• [WORK INSTRUCTIONS]:
Give the listing back in full, exactly as written, with the pictures removed.

[DATASET EXCERPT Boundary: Start]

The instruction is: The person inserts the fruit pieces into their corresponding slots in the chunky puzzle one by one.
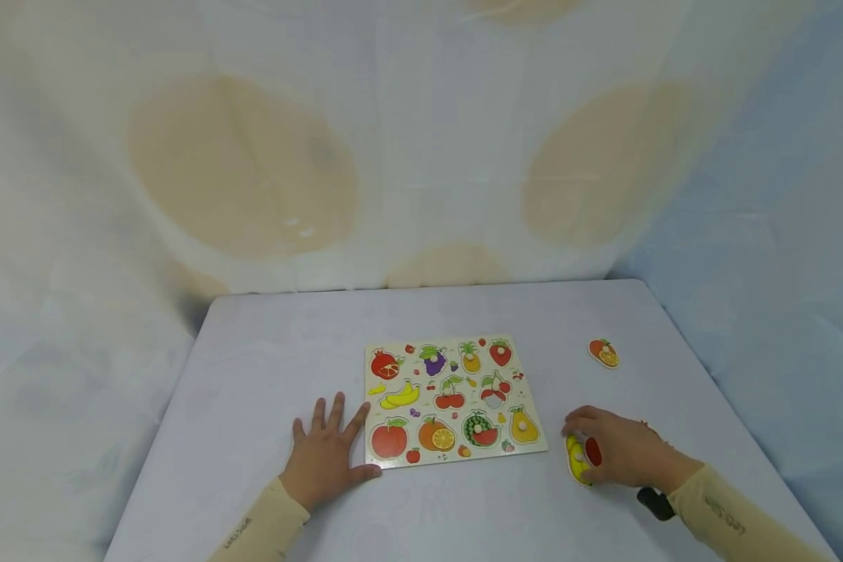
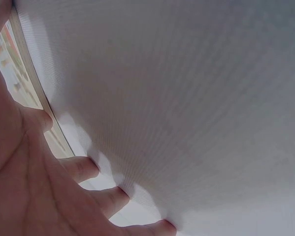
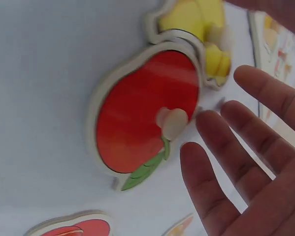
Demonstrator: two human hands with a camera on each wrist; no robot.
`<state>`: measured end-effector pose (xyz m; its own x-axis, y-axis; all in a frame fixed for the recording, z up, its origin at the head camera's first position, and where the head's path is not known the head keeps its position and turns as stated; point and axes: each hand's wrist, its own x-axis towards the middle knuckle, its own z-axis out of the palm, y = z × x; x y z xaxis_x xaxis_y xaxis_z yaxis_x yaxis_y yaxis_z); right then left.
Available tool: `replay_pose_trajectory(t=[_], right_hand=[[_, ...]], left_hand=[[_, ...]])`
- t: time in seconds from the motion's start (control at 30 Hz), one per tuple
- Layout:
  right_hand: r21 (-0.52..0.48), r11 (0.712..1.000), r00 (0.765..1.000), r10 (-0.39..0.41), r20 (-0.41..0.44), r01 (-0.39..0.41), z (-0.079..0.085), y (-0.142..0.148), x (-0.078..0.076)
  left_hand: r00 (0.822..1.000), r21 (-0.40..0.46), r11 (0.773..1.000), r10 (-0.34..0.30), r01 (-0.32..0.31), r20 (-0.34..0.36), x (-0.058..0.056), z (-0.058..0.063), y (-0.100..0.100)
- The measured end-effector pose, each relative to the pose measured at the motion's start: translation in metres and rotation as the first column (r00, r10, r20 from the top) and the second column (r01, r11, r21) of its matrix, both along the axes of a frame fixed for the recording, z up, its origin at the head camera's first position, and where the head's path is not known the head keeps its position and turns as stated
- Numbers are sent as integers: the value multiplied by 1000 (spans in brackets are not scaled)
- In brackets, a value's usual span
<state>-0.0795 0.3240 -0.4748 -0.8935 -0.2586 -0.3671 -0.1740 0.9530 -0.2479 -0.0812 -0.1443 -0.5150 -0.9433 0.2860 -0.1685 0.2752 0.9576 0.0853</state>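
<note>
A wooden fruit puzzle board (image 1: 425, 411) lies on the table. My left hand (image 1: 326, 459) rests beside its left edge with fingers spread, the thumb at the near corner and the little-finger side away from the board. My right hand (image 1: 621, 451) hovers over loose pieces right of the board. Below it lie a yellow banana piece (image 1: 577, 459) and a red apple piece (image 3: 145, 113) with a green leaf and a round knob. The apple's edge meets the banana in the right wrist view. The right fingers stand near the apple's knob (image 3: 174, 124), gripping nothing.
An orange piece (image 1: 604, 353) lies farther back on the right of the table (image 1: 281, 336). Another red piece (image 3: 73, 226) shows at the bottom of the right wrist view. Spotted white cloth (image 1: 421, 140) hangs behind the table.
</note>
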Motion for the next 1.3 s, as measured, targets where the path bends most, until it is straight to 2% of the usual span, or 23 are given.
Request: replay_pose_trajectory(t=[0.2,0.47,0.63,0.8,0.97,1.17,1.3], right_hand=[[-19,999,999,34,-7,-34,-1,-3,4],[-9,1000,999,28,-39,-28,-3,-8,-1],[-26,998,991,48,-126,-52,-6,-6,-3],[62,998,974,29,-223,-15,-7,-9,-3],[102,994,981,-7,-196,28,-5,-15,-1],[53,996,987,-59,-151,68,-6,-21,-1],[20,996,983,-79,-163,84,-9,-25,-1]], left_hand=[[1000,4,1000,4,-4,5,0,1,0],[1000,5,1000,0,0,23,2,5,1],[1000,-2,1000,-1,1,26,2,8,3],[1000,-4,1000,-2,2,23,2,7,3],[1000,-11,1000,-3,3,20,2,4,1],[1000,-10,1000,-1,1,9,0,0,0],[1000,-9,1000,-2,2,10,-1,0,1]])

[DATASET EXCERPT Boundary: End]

• [WRITTEN ANSWER]:
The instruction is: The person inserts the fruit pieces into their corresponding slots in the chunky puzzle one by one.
Demonstrator: two human hands with a camera on each wrist; no robot.
`<state>`: measured end-effector pose (xyz m; its own x-axis, y-axis; all in a frame fixed for the recording, z up, its origin at the head camera's first position, and where the head's path is not known the head keeps its position and turns as stated; point and axes: each hand's wrist, its own x-axis towards the middle knuckle, its own z-axis out of the palm, y = z × x; x y z xaxis_x xaxis_y xaxis_z yaxis_x yaxis_y yaxis_z); right then left.
Available tool: `replay_pose_trajectory(t=[_], right_hand=[[_, ...]], left_hand=[[_, ...]])`
- t: time in seconds from the motion's start (control at 30 Hz), one per tuple
- Layout:
  right_hand: r21 (-0.52..0.48), r11 (0.712..1.000), r00 (0.765..1.000), r10 (-0.39..0.41), r20 (-0.41..0.44), r01 (-0.39..0.41), z (-0.079..0.085), y (-0.142..0.148), x (-0.078..0.076)
  left_hand: r00 (0.822..1.000), r21 (-0.40..0.46), r11 (0.773..1.000), r10 (-0.34..0.30), r01 (-0.32..0.31), r20 (-0.34..0.36), x (-0.058..0.056), z (-0.058..0.063), y (-0.100..0.100)
- The measured end-effector pose, each relative to the pose measured at the motion's start: translation in metres and rotation as the first column (r00, r10, r20 from the top) and the second column (r01, r11, r21) of its matrix, both along the axes of a frame fixed for the recording, z up, its origin at the head camera's first position, and where the head's path is not known the head keeps its position and turns as stated
- Numbers are sent as integers: the value multiplied by 1000 (spans in brackets are not scaled)
- In brackets, a value's usual span
<state>-0.0795 0.3240 -0.4748 -0.8935 -0.2586 -0.3671 -0.1740 0.9530 -0.2479 -0.0812 -0.1443 -0.5150 -0.9433 0.2860 -0.1685 0.2752 0.9576 0.0853</state>
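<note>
A wooden fruit puzzle board (image 1: 425, 411) lies on the table. My left hand (image 1: 326, 459) rests beside its left edge with fingers spread, the thumb at the near corner and the little-finger side away from the board. My right hand (image 1: 621, 451) hovers over loose pieces right of the board. Below it lie a yellow banana piece (image 1: 577, 459) and a red apple piece (image 3: 145, 113) with a green leaf and a round knob. The apple's edge meets the banana in the right wrist view. The right fingers stand near the apple's knob (image 3: 174, 124), gripping nothing.
An orange piece (image 1: 604, 353) lies farther back on the right of the table (image 1: 281, 336). Another red piece (image 3: 73, 226) shows at the bottom of the right wrist view. Spotted white cloth (image 1: 421, 140) hangs behind the table.
</note>
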Motion for the next 1.3 s, as measured, targets where the path bends most, until it is straight to 2% of the usual span, or 23 are given.
Request: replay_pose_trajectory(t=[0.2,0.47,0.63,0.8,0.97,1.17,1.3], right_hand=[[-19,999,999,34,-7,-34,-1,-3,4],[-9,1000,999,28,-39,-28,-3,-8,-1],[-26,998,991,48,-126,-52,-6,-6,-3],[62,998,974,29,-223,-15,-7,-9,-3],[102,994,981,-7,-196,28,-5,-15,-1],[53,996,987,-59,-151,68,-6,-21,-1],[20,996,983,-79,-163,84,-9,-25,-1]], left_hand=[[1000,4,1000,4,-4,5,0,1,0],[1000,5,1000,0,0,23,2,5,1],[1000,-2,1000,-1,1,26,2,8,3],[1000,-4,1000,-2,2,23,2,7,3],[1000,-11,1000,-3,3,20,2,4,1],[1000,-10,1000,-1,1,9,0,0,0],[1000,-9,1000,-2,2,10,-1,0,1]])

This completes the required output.